Exercise instructions -
Below are some records; quote exactly the lines from the one that contains "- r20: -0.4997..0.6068" through the one that contains "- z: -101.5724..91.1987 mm", inclusive, and no others.

Extracted records:
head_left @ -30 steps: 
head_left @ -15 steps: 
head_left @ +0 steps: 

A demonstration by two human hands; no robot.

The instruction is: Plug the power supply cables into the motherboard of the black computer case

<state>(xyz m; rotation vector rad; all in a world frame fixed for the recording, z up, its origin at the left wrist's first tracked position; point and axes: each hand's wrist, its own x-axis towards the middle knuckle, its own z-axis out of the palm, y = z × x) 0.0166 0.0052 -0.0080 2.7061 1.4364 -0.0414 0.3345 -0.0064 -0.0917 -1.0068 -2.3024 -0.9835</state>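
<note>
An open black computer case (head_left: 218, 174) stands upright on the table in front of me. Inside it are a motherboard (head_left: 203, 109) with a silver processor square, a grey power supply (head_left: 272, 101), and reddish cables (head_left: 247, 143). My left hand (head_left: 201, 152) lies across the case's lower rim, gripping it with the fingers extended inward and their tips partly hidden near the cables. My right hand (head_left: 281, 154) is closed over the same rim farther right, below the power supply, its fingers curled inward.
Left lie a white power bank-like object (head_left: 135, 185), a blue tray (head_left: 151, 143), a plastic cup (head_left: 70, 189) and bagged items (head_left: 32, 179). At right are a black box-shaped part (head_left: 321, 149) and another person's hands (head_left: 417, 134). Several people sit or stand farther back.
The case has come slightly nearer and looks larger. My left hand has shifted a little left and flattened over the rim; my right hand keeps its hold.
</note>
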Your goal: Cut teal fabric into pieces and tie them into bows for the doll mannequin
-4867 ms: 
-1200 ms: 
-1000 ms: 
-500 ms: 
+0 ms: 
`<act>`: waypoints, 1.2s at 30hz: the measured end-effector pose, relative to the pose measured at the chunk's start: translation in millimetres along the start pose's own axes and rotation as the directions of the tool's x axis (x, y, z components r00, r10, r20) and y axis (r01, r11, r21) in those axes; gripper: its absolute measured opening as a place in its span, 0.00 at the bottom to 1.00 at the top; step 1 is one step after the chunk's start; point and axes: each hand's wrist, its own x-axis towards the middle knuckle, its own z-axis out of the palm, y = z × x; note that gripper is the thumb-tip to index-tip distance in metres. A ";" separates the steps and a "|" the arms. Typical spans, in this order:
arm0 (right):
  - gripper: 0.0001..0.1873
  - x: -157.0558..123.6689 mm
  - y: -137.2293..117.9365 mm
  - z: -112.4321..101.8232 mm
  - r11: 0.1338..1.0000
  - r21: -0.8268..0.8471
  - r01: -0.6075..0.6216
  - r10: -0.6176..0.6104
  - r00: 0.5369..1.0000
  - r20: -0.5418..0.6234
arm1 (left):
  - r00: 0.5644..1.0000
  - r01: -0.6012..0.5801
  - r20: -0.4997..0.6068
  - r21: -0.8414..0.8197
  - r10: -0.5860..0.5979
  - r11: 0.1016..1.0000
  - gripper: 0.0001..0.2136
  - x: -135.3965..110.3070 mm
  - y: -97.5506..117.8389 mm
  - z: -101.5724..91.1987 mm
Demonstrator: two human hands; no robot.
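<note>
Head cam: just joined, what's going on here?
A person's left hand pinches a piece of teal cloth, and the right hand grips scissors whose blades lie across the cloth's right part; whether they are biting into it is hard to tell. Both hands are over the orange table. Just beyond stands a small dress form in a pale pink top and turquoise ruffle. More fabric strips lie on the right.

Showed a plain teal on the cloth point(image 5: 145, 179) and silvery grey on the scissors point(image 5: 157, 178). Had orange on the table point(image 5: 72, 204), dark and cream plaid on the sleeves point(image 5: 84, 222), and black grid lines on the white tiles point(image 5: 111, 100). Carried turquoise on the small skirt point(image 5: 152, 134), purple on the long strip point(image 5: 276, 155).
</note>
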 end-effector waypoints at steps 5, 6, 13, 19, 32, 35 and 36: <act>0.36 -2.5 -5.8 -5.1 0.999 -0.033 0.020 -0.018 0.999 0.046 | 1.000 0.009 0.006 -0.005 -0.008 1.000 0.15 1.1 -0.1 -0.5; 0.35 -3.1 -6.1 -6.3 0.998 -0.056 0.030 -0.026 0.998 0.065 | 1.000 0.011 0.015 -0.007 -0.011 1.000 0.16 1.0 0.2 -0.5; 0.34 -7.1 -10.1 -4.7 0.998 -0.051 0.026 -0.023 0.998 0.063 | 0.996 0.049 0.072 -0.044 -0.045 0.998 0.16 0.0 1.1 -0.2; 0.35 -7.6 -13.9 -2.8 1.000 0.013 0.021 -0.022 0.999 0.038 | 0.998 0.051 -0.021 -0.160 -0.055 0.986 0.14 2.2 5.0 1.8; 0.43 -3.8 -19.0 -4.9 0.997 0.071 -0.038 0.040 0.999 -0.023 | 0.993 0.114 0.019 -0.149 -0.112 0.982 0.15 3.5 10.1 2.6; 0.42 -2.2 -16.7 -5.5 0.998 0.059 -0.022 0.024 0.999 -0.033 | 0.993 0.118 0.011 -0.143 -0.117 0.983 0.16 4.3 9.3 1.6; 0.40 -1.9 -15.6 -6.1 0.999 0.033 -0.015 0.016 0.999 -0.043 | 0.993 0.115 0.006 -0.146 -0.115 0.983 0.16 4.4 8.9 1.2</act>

Finished task -
  - r20: -0.4997..0.6068
  - r21: -0.8414..0.8197
  - r10: -0.5860..0.5979
  - r11: 0.1016..1.0000
  - gripper: 0.0001..0.2136
  - x: -135.3965..110.3070 mm
  - y: -97.5506..117.8389 mm
  - z: -101.5724..91.1987 mm

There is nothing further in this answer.